Links Related to Accessible Web Page Design
World Wide Web Consortium (W3C)
The World Wide Web Consortium (W3C) is the most frequently recommended site for information on web accessibility. W3C is an organization that develops web specifications, guidelines, software, and tools. Although geared to experienced web professionals, the site provides documents and links helpful to less experienced web designers. On this site, or linked to it, are guidelines, validators, browsers, checklists, icons, discussion groups, and more.
Accessible Web Authoring Resources and Education (AWARE)
The HTML Writers Guild established AWARE to serve as a central resource where web authors could learn about web accessibility. The AWARE Center provides arguments for accessible web design, practical advice, tools, case studies, and links to 10 top web accessibility sites.
Disabilities, Opportunities, Internetworking, and Technology (DO-IT)

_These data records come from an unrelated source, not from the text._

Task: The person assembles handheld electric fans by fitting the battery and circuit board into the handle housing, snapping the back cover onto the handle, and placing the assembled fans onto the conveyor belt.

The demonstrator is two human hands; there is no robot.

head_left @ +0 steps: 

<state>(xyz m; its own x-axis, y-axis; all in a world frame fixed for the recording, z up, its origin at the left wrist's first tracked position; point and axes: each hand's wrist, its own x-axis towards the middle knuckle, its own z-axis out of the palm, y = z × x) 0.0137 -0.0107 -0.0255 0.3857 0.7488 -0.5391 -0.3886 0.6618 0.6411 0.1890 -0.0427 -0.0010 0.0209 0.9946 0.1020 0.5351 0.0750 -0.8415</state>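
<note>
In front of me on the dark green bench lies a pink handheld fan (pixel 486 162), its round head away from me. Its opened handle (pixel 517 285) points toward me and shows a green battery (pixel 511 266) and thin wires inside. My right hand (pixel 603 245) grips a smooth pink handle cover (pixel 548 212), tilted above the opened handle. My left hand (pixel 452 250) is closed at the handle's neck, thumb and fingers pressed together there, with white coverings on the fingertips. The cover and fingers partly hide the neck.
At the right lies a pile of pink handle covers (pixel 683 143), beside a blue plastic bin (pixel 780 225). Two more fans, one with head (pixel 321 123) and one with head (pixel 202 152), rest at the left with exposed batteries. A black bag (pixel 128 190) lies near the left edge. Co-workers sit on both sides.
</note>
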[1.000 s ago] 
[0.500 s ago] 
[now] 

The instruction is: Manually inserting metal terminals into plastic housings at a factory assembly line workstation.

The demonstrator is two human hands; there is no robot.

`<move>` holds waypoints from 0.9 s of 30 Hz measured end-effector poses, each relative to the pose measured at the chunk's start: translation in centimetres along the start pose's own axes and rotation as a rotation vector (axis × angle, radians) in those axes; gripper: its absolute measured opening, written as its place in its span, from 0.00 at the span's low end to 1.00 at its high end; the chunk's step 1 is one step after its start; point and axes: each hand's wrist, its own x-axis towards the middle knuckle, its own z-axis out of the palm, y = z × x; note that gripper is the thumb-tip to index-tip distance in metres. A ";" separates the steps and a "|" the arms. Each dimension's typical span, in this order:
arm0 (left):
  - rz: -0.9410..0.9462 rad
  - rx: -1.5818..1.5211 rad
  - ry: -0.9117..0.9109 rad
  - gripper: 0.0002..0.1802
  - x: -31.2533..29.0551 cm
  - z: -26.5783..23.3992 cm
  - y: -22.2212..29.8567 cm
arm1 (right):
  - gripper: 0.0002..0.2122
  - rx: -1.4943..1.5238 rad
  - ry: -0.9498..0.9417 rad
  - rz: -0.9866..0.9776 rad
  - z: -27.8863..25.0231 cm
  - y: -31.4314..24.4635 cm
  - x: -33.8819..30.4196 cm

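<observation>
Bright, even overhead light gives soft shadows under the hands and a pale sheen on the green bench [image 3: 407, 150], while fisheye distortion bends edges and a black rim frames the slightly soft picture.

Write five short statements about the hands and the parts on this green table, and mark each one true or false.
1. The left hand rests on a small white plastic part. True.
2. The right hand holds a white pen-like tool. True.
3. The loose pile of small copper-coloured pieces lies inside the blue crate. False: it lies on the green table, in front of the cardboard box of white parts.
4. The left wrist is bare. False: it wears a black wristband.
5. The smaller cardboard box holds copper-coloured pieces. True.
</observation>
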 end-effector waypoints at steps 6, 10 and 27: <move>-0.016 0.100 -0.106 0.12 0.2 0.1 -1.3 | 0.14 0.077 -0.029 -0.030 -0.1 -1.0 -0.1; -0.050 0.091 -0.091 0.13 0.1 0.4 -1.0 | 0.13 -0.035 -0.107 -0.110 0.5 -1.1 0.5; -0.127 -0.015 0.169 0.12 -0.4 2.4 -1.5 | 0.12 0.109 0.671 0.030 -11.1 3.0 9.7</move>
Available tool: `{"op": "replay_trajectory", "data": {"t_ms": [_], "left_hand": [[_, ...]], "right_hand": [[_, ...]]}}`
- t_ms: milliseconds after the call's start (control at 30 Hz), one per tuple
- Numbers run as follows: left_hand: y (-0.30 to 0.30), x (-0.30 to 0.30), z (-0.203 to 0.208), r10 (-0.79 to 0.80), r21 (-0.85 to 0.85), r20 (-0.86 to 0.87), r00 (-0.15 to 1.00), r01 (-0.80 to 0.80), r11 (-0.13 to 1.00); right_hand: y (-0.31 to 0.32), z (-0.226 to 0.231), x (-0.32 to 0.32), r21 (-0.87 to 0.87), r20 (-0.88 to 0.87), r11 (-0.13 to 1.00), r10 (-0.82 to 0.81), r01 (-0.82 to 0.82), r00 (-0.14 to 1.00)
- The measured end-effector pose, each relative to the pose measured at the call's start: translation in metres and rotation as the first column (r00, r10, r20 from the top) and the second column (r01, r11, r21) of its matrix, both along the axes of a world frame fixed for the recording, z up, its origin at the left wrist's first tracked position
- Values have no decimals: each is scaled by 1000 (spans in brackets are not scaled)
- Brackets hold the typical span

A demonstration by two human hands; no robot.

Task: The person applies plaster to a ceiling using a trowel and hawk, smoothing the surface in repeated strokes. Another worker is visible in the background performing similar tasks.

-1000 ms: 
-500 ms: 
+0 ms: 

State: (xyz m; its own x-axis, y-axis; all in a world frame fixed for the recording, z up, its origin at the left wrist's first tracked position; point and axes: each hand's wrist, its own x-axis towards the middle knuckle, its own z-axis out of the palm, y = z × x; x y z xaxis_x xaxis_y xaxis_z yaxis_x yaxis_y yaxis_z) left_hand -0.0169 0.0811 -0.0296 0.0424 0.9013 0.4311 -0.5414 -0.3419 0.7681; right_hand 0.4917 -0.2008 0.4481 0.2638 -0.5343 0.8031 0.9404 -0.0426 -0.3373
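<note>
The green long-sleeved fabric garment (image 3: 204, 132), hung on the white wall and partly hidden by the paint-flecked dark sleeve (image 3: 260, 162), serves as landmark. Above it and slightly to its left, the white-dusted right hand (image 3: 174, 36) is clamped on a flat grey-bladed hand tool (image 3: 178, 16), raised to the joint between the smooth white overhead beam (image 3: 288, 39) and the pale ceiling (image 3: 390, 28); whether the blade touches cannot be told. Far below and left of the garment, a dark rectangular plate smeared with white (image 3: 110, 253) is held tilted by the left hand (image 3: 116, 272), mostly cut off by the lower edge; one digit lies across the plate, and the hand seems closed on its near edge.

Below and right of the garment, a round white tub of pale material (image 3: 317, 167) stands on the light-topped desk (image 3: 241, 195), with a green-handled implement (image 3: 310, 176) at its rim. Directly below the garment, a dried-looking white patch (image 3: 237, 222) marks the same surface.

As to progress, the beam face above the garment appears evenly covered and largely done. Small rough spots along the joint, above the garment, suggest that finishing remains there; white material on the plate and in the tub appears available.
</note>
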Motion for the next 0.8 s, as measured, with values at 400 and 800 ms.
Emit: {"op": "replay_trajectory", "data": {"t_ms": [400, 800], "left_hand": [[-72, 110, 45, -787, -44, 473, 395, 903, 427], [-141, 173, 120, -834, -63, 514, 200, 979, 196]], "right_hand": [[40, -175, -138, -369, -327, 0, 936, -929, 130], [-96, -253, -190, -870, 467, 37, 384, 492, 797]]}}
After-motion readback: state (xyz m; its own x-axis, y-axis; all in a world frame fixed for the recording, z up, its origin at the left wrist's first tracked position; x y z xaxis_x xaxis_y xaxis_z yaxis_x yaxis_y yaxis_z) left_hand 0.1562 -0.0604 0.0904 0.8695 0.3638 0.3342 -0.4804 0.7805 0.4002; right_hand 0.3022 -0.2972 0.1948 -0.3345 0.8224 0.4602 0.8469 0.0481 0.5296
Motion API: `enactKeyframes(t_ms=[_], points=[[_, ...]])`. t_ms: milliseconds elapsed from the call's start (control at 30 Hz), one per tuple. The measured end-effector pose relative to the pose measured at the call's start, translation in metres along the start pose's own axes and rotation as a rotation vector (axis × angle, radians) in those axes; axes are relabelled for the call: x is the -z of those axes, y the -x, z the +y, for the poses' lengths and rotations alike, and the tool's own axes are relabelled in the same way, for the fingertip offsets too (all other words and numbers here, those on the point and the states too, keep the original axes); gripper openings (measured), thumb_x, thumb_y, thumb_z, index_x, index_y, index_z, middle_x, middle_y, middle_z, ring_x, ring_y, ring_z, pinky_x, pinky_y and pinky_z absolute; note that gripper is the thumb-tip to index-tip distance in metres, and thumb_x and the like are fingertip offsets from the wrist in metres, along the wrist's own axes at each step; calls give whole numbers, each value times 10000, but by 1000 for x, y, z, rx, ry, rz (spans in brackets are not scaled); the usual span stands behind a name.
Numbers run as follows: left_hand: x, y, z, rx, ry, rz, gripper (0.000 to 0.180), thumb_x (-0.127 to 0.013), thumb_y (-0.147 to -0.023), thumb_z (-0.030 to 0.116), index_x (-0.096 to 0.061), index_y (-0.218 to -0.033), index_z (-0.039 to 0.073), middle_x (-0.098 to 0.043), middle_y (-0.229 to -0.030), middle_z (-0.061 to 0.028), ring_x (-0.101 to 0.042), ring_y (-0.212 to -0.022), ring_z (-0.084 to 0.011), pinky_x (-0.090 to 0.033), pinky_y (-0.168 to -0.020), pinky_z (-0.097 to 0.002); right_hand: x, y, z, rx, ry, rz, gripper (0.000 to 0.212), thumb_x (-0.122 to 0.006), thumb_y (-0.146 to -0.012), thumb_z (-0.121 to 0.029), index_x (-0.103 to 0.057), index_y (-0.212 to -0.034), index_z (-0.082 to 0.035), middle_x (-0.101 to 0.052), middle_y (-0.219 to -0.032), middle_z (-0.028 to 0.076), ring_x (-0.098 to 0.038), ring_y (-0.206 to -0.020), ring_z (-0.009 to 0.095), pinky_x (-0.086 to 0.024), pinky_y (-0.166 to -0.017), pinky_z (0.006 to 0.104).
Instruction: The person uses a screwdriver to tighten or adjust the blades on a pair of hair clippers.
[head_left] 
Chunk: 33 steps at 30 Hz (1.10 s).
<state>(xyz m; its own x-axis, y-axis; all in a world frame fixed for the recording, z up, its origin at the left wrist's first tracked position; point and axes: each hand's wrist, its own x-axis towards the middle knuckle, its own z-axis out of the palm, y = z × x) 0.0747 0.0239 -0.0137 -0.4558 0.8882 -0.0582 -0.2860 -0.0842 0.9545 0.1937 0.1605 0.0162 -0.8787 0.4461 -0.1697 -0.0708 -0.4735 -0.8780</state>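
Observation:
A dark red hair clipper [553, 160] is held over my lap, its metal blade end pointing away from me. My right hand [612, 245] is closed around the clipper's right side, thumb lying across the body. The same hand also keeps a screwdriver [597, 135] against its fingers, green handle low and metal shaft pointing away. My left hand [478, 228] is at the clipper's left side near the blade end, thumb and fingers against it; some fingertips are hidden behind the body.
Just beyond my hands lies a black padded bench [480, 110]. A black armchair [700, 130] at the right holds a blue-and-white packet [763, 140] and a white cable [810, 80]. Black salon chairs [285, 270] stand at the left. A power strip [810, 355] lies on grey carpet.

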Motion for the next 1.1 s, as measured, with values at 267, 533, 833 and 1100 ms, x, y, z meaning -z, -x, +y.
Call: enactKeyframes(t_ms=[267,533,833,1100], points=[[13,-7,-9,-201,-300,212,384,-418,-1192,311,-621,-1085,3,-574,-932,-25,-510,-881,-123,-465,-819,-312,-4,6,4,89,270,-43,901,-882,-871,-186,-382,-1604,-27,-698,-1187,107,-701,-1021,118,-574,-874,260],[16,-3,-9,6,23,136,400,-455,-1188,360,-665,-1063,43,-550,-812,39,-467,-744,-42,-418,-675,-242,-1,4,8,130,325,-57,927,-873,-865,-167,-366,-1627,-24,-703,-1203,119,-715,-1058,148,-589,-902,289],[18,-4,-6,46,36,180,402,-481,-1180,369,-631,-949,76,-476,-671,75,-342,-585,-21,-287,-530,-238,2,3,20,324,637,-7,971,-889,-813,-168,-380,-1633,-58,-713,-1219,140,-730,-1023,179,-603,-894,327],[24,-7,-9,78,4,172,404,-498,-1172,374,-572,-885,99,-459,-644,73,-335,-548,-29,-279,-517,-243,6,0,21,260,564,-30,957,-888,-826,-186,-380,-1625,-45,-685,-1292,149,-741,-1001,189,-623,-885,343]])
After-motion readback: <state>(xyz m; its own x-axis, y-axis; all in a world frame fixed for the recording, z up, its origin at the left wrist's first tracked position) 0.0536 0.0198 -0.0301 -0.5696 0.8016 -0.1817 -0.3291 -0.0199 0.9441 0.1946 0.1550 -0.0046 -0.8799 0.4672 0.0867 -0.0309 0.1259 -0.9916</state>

DO-IT's site provides guidelines and comprehensive listings of web resources for accessible web design, adaptive technology, college and career transition, faculty awareness, and other disability-related issues.
National Center for Accessible Media (NCAM)
NCAM is a research and development facility that works to make media accessible to underserved populations, such as disabled persons, minority-language users, and people with low literacy skills. This site provides access to the Web Access Symbol, information on captioning and audio description on the web, and MAGpie, a tool that facilitates captioning web-based videos.
Trace Research and Development Center
The Trace Center works on ways to make standard information technologies and telecommunications systems more accessible and usable by people with disabilities. Trace has information on a variety of assistive technologies. The section on web accessibility has links to guidelines, tools, browsers, forums for discussing web accessibility, and more.
Usable Web is a collection of links about human factors, user interface issues, and usable design specific to the World Wide Web. Topics covered include guidelines, browsers, tools, and user testing.
The mission of WebABLE is to make the Internet and World Wide Web accessible to people with disabilities. WebABLE provides services such as web design and validation programs; seminars, hands-on workshops, and lectures on information technology and people with disabilities; and consulting services for advanced information and emerging technology interfaces involving people with disabilities.
This web site is not intended to offer legal, architectural, engineering, or similar professional advice. Refer specific questions to an attorney or an ADA authority.